Answer with a number only: how many lines of the entries below contain the word "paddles"?

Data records
####
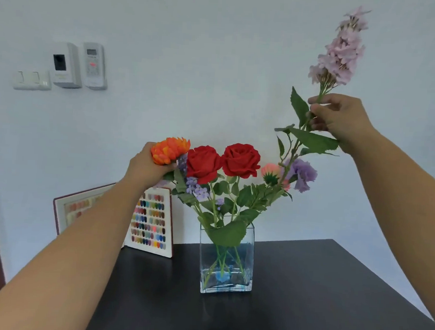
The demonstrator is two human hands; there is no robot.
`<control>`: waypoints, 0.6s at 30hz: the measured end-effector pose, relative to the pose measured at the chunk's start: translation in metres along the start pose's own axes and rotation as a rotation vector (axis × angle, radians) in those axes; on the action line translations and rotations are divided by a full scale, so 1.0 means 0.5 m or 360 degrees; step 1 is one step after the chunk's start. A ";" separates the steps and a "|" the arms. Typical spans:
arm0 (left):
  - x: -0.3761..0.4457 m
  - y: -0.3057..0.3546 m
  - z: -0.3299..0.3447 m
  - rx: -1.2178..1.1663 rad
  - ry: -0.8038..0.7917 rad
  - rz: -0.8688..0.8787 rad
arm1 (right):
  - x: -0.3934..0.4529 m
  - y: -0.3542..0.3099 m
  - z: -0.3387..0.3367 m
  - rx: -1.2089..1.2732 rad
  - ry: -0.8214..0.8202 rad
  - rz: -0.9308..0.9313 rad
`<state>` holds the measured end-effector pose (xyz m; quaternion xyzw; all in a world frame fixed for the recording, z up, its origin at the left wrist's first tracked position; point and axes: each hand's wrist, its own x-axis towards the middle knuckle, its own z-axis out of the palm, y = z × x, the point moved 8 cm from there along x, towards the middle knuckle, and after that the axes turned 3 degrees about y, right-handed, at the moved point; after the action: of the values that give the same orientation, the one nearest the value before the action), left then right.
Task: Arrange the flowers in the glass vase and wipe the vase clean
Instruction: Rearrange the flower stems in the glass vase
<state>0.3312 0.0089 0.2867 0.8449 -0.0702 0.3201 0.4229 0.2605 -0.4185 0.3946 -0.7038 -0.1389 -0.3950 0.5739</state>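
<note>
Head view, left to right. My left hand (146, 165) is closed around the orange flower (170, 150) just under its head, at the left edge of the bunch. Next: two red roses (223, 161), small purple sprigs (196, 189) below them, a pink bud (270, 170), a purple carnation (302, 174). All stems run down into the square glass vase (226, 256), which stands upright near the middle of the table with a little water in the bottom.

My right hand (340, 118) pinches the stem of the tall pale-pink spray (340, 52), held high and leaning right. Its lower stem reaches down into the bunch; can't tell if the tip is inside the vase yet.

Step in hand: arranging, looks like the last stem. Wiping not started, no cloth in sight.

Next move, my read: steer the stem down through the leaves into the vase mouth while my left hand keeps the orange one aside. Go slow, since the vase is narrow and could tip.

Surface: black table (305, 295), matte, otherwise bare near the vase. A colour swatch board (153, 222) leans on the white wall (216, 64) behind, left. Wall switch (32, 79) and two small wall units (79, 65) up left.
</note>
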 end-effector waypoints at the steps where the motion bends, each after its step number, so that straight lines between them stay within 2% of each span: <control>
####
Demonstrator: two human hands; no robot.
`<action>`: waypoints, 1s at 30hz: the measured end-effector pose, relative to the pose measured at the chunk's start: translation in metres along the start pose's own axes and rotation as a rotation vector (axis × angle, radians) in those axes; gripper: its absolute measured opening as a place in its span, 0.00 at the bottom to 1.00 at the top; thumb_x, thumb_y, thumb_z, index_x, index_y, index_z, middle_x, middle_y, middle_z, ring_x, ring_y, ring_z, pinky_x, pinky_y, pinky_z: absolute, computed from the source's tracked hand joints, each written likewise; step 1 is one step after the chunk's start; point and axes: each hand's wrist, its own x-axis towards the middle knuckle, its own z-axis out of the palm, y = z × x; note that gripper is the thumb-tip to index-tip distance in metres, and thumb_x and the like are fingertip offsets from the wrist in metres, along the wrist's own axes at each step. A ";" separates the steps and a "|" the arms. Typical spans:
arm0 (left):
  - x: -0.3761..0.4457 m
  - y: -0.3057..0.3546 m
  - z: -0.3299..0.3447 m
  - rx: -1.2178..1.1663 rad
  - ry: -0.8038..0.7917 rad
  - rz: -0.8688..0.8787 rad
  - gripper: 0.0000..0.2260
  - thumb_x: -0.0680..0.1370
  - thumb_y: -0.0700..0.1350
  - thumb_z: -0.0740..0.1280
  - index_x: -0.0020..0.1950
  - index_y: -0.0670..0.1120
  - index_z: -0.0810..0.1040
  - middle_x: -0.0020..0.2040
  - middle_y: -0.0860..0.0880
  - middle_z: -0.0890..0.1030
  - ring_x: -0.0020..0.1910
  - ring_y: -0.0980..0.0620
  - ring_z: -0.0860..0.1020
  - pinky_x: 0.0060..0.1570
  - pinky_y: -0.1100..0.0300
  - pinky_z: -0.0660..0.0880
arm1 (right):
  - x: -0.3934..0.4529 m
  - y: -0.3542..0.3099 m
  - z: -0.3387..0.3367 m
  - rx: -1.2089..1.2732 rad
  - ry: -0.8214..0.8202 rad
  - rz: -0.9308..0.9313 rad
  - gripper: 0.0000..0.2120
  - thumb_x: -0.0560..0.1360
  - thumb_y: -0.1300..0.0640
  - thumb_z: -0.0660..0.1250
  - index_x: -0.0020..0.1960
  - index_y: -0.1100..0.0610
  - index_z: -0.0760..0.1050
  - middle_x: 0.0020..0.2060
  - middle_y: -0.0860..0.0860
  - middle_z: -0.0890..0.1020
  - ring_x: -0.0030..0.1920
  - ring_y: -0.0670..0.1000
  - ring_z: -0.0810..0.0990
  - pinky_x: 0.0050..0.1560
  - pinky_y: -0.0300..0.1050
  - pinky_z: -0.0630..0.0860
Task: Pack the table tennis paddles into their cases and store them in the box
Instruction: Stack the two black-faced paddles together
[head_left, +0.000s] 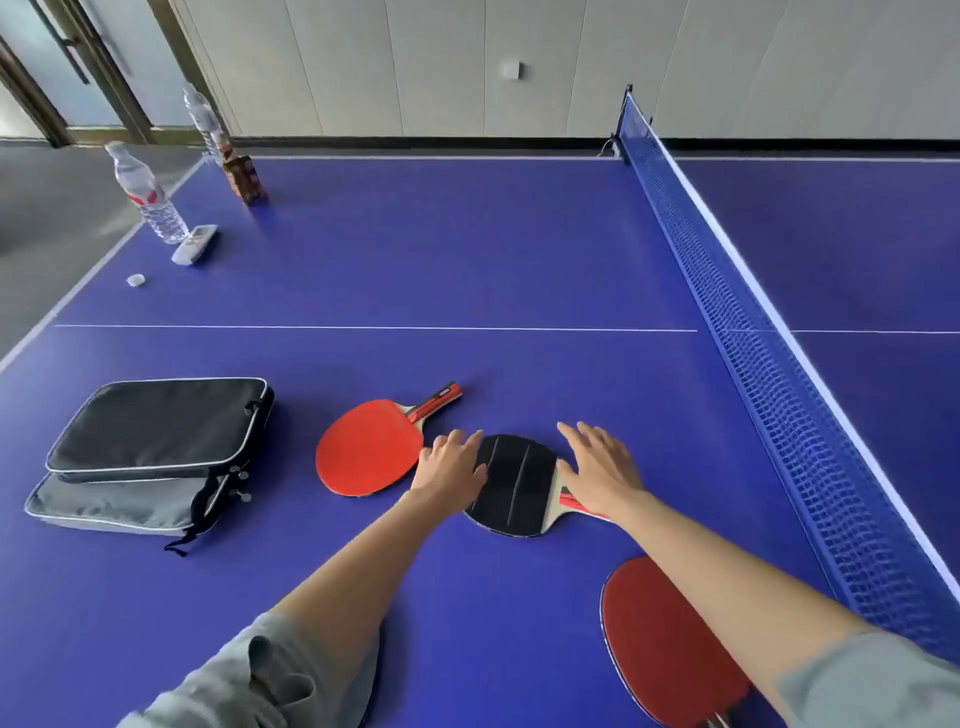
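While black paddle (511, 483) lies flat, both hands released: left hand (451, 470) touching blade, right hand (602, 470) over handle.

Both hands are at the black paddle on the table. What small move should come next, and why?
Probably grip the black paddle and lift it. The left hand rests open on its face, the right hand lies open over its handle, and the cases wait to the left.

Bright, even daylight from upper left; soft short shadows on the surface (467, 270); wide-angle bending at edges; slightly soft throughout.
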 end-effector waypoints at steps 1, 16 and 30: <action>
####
ANSWER TO THE PROBLEM:
2